The author explains how our information economy is headed for a place where information
isn't worth anything in an environment of piracy.
He approaches the subject in a fair way balancing his comments between user and producer.
Most Helpful Customer Reviews on Amazon.com (beta)
This is why I was pleasantly surprised by this book. It's a fascinating history of the rise of digital piracy as it affected (and affects) the major "content" businesses (Music, Newspapers, Publishing, Television, and Film), and particularly the divide between the digital technology companies (such as Google) and the content industries. Quite often, I finished a chapter of the book much more sympathetic to these businesses than I had been before, particularly when Levine really delves into the economics of the "content" businesses and the piracy affecting them. While I don't entirely agree with him (at times, I think he's a little too wed to the idea of keeping the content businesses large and stable), I strongly recommend this book to any interested in these topics.

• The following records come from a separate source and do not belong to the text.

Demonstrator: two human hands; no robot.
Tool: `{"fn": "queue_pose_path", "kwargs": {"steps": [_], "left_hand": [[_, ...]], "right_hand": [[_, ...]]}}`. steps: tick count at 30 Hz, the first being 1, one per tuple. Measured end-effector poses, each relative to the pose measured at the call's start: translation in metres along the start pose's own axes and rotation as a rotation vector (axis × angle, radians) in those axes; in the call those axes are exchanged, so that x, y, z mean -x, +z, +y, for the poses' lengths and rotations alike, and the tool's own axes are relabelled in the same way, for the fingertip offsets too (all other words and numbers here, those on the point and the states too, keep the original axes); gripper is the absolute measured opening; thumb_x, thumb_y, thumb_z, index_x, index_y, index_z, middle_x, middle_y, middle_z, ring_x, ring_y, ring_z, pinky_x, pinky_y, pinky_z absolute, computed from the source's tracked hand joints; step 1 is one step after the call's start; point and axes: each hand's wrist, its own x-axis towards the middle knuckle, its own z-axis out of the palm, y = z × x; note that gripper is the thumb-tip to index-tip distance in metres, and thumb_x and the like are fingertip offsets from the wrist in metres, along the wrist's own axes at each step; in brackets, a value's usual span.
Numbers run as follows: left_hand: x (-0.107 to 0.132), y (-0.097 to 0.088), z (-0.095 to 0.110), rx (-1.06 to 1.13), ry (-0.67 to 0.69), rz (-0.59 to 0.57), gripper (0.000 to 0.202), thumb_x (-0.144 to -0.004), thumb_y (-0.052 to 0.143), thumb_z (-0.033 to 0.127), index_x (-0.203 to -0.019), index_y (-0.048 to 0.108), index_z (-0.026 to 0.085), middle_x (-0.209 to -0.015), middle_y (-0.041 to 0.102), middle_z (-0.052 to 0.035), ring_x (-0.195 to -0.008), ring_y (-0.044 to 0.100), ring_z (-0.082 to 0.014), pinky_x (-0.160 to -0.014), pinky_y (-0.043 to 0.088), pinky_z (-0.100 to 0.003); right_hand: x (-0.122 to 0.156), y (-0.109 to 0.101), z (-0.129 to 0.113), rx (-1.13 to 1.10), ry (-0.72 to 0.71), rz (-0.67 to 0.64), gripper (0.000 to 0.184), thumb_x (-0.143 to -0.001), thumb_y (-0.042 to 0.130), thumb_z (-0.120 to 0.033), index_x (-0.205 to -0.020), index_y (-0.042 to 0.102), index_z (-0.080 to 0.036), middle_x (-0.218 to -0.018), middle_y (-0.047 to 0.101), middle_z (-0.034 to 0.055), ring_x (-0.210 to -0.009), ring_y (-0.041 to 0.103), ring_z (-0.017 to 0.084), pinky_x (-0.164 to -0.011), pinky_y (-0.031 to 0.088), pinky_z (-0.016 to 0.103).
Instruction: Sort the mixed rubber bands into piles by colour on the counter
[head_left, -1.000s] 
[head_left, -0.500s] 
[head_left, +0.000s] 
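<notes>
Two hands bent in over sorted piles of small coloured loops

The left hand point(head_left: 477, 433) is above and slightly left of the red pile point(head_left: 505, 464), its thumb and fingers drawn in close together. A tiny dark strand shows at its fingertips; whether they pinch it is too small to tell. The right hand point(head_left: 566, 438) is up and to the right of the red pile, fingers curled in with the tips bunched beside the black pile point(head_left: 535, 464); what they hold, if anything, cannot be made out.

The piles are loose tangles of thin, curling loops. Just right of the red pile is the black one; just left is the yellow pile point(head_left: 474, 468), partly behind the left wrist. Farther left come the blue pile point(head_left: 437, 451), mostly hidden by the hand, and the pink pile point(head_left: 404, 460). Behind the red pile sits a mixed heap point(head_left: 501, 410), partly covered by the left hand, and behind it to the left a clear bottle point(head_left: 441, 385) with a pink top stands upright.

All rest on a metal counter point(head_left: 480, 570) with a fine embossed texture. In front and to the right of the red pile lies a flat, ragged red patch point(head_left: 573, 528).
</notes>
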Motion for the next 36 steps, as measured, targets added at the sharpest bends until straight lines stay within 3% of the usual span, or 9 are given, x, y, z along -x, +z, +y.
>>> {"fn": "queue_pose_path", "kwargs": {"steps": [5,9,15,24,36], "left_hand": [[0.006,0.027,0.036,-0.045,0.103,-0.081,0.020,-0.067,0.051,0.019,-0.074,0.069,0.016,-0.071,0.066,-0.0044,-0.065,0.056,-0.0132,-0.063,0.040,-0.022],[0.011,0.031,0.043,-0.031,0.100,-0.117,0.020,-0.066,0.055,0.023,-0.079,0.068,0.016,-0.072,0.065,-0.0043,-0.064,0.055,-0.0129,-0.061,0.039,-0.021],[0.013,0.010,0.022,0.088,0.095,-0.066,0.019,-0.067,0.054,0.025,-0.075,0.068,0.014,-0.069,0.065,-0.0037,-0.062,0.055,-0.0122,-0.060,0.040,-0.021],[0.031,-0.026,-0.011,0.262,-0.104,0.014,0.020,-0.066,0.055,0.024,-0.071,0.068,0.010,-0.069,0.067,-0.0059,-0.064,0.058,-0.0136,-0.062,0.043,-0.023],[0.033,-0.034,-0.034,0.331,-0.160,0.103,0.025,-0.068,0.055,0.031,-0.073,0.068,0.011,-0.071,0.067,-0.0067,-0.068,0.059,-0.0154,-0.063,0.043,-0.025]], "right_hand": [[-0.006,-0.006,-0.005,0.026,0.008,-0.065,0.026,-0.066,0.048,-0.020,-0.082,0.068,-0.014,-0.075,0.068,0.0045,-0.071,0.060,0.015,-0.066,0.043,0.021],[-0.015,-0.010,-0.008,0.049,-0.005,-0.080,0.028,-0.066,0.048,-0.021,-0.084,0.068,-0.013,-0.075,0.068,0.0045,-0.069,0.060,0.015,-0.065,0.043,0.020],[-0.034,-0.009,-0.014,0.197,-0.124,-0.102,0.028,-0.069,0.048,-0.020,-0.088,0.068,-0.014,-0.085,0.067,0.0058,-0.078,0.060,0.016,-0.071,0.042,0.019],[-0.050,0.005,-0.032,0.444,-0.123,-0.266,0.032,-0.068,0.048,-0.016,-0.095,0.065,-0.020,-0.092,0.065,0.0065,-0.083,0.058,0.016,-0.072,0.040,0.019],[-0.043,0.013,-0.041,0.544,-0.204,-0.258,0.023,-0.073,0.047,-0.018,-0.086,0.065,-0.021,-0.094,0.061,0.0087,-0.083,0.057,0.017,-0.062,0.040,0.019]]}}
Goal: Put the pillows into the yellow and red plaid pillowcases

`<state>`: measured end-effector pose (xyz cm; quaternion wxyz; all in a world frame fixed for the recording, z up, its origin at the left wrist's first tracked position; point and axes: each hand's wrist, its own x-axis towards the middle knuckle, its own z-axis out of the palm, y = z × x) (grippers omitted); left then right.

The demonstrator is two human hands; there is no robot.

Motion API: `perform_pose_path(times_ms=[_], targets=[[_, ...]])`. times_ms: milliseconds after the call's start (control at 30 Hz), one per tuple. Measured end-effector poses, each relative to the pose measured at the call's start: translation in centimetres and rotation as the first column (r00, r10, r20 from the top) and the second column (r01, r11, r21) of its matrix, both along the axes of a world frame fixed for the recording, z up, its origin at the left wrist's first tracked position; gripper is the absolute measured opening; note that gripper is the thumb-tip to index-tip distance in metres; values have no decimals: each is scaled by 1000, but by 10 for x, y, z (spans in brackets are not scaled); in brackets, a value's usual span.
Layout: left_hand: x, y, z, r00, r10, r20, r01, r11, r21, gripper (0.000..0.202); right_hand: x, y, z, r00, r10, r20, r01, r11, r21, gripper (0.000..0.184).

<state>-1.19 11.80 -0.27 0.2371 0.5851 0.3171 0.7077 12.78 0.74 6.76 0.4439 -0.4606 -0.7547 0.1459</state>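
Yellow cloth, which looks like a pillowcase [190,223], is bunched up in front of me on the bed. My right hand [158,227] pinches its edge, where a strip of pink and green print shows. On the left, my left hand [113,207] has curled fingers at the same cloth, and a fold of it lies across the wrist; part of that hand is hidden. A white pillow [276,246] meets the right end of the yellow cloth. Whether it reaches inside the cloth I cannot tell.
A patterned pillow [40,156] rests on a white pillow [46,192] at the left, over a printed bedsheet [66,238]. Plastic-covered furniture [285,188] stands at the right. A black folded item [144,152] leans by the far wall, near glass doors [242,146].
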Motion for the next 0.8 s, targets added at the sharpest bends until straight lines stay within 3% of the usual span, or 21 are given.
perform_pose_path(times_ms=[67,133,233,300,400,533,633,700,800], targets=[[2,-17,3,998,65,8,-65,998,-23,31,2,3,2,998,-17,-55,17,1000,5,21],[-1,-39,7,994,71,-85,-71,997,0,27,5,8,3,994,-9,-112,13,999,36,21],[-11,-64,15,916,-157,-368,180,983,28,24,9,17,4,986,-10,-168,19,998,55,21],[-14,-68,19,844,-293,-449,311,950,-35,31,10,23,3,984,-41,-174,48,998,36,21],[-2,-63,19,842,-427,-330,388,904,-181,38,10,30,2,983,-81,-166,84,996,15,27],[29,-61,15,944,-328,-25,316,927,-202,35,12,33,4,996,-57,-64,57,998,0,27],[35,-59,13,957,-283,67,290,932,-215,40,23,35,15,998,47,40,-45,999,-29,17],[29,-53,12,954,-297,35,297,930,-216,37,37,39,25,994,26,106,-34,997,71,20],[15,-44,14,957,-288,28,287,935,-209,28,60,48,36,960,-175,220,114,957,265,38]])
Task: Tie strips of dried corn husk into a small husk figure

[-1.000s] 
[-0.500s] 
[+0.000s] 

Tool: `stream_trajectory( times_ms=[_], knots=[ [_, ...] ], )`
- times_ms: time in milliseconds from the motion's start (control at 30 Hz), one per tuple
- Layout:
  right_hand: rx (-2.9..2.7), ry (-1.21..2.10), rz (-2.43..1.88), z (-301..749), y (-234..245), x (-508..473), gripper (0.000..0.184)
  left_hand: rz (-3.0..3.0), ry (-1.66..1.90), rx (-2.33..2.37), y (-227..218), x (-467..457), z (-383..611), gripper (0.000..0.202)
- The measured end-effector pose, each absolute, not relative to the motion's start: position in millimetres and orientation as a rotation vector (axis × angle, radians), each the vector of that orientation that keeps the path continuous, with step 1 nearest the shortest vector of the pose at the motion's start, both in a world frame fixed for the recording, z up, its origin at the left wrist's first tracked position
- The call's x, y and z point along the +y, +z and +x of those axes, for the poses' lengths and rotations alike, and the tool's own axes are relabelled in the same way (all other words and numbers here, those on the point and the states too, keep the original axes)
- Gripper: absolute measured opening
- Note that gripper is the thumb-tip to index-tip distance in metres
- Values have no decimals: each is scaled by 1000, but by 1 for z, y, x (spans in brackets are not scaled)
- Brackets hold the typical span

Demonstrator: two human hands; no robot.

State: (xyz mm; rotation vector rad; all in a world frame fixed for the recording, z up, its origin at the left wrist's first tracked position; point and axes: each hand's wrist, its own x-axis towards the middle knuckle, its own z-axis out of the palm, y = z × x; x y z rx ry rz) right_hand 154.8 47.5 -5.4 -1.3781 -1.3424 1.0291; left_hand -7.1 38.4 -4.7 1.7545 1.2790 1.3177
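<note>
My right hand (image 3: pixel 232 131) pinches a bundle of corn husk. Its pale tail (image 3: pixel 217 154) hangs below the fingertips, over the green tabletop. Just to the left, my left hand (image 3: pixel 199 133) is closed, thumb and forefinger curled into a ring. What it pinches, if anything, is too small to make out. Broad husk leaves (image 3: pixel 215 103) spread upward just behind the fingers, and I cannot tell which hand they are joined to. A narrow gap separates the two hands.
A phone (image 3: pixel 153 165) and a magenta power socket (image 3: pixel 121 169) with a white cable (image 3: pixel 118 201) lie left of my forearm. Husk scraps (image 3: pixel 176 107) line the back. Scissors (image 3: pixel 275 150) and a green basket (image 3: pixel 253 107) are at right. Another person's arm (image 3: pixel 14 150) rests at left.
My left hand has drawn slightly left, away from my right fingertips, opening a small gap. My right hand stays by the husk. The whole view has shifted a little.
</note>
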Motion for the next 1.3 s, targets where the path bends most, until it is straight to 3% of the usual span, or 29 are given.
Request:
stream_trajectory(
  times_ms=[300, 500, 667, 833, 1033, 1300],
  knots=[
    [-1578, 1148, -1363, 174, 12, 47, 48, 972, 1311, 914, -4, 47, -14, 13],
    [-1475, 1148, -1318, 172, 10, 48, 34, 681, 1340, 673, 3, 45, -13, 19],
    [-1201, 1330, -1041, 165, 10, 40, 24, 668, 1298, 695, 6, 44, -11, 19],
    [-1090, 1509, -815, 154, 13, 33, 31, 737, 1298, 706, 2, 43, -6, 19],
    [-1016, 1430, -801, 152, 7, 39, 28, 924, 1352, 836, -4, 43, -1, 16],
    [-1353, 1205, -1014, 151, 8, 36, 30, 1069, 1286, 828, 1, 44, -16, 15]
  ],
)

Levine focuses on those five main "content" businesses, but the real heart of the book (the most researched and detailed, including Levine's proposal for dealing with piracy) lie in the sections about the Music Industry. He goes into great detail about how digital piracy unfolded on the industry in the form of Napster, File-Sharing, and Digital Lockers, and how the Music Industry reacted to these changes (and the proliferation of digital technology plus the web). Particularly interesting to me was his writings on the economics of the Music Industry and each method of distributing music (such as CD Albums versus iTunes singles), as well as the details about the rise and fall of Napster in the late 1990s.
It is from the Music Industry that Levine also draws his proposal for resolving the issue of getting rights-holders paid for the use of their content on the web: "Blanket Licenses", or the right for people to use all the music they want as long as they pay for the license to an organization that then distributes the revenue (or if they subscribe to services that do this). He points out that this is already a system in place for paying songwriters and music publishing, and that several European telecoms/Internet Service Providers (such as TDC in the Netherlands). There is increasing support for it in continental Europe, although the US music industry continues to be wary.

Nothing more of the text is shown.